2 1/2 Stars (out of 4)

Play Zone

By Jeffrey M. Anderson

First up, I have not read the book Ender's Game by Orson Scott Card, published in 1985. It's a loaded proposition, either way, given that this is the highest-profile adaptation of a popular book since perhaps The Lord of the Rings. If I had read it, I would probably compare the movie to the book -- probably negatively. But in not reading it, I'm not really serving the movie viewers that have read the book; their experience will be different from mine.

However, I will say this: the movie Ender's Game is so-so, and will probably be so-so for just about everyone, whether they've read the book or not.

The story concerns a boy named Ender Wiggin (Asa Butterfield), who is training for an elite command position, helping to defend the earth against a race of ant-like alien creatures. His older brother has already failed out of the program for being a hothead, and his sister has failed for being too compassionate. Ender hopes to be something in-between. (The book apparently goes into much more detail about the brother and sister, but we barely meet them here.)

Ender meets Colonel Graff (Harrison Ford) and goes through a succession of training exercises and subtle personality tests, and advances quickly through the ranks until he is given his own team to command. With time running short, he is given a series of games to play, to practice a real-life war situation against the aliens. But there's a twist, sort of.

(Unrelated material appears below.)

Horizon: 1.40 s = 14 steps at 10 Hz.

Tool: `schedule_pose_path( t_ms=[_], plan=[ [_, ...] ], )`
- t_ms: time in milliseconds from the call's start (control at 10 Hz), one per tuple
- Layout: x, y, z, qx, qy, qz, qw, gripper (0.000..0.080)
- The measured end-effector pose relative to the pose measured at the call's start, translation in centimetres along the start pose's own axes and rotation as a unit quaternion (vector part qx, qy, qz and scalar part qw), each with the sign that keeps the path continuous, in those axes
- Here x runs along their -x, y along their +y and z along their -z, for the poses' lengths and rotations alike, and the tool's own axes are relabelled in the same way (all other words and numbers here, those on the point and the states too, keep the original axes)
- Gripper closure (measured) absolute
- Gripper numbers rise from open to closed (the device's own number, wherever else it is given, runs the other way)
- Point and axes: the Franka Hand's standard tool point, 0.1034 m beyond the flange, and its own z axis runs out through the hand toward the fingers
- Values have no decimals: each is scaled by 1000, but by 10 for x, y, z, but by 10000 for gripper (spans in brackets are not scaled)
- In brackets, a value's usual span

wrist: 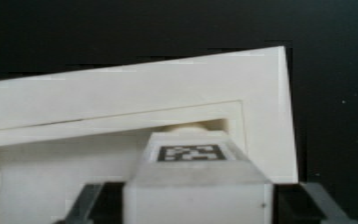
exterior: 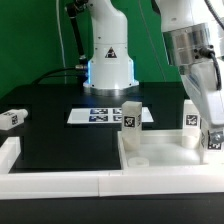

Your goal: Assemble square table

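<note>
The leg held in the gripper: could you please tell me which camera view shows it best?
The wrist view: the leg is close up, its tag plain, between the fingers of the gripper, by the corner of the tabletop. The exterior view shows it small, at the exterior view's right, partly hidden by the gripper.

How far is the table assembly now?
Looks done: a leg and a second leg stand on the slab. In hand: the gripper grips a third leg over a slab corner. Left: seating it, then the loose leg at the exterior view's left.
</note>
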Motion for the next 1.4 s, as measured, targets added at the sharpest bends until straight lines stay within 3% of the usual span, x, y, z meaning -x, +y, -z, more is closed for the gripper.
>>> schedule_pose_path(
  t_ms=[200, 400, 700, 800, 900, 1000, 1200, 1400],
  plan=[
    [2, -1, 0, 0, 23, 137, 990, 188],
    [2, -4, 1, 3, 33, 345, 938, 158],
    [0, -4, 2, 6, 35, 418, 908, 151],
    [0, -4, 2, 13, 39, 476, 879, 150],
    [0, -5, 4, 31, 48, 579, 814, 150],
    [0, -7, 4, 36, 49, 626, 777, 150],
    [-1, -7, 4, 36, 50, 605, 794, 150],
    [-1, -7, 4, 36, 50, 605, 794, 400]
  ],
)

The movie ends with a strange sequence that I assume made more sense in the book, wherein Ender finds an alien egg, boards a spaceship and heads out into the universe, looking for a hospitable planet. He must have his reasons, but in the movie it boils down to one thing: guilt.

The movie also boils down whatever Card tried to say in his book to another simple thing: war is bad. Or, more precisely, war makes people make bad decisions. But, still, war is bad.

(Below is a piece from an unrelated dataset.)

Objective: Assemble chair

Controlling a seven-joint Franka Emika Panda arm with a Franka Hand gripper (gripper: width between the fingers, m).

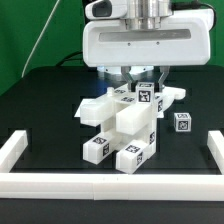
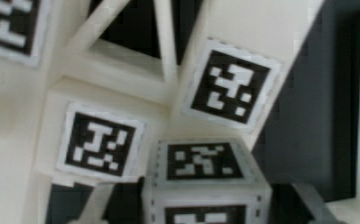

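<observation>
The partly built chair (image 1: 120, 130), a cluster of chunky white blocks and slabs with black-and-white tags, stands mid-table in the exterior view. My gripper (image 1: 143, 80) hangs straight over its rear top, fingers down on either side of a tagged block (image 1: 146, 97). In the wrist view the chair's tagged faces (image 2: 230, 85) fill the frame. That white tagged block (image 2: 203, 185) sits between my gripper (image 2: 203, 216). The jaws stand spread, with a thin dark gap showing on each side of the block. The fingertips are mostly cut off by the frame edge.
A small loose tagged cube (image 1: 183, 122) lies at the exterior view's right of the chair. Another white piece (image 1: 173, 93) lies behind it. White border rails run along the left (image 1: 14, 150), right (image 1: 214, 150) and front (image 1: 110, 186). A green cable (image 1: 38, 45) hangs at the back left.
</observation>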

That leaves us with a series of fights and some cool visual effects, which actually look pretty darn good. The movie uses lots of weightless sequences that are shot smoothly and with an eye for physical space and movement. It's not as astonishing as Gravity, but at least it's not junky, cruddy, and shaky like most of this year's other sci-fi hits (Star Trek: Into Darkness, Man of Steel, Elysium, etc.) and it comes in at less than two hours.

The cast, on the other hand, seems to have been lost in the vast cutting and discarding of material from the novel. None of the characters has much life or much motivation. Accomplished actors like Viola Davis, Abigail Breslin, Hailee Steinfeld, and Ben Kingsley appear to be stuck. Harrison Ford gets a little more screen time and seems to know what he's doing, but his character is quite flat compared to what he pulled off earlier this year as Branch Rickey in 42.

That leaves young Mr. Butterfield as Ender. He was so wonderful in Martin Scorsese's Hugo, and he pulls off this performance mainly because it's such an unusual role. Nowadays, sci-fi heroes are supposed to be cocky, chiseled, handsome bodybuilders, whereas Butterfield is skinny and apprehensive. It's fascinating to watch him discover and adopt the characteristics of a leader, even when they tend to contradict his own personal beliefs.

Truthfully, I didn't expect much. The director, Gavin Hood, has been responsible for two of the most annoyingly bad movies I've seen recently, the Oscar-winning Tsotsi (2005) and X-Men Origins: Wolverine (2009). But here he graduates to "so-so."

So, in the end, it's a so-so movie. I kept thinking about how many of these ideas had been invented in 1985 and what a different world it was back then. But then again, The Last Starfighter came out in 1984 with some of the same ideas, and it was a lot more fun.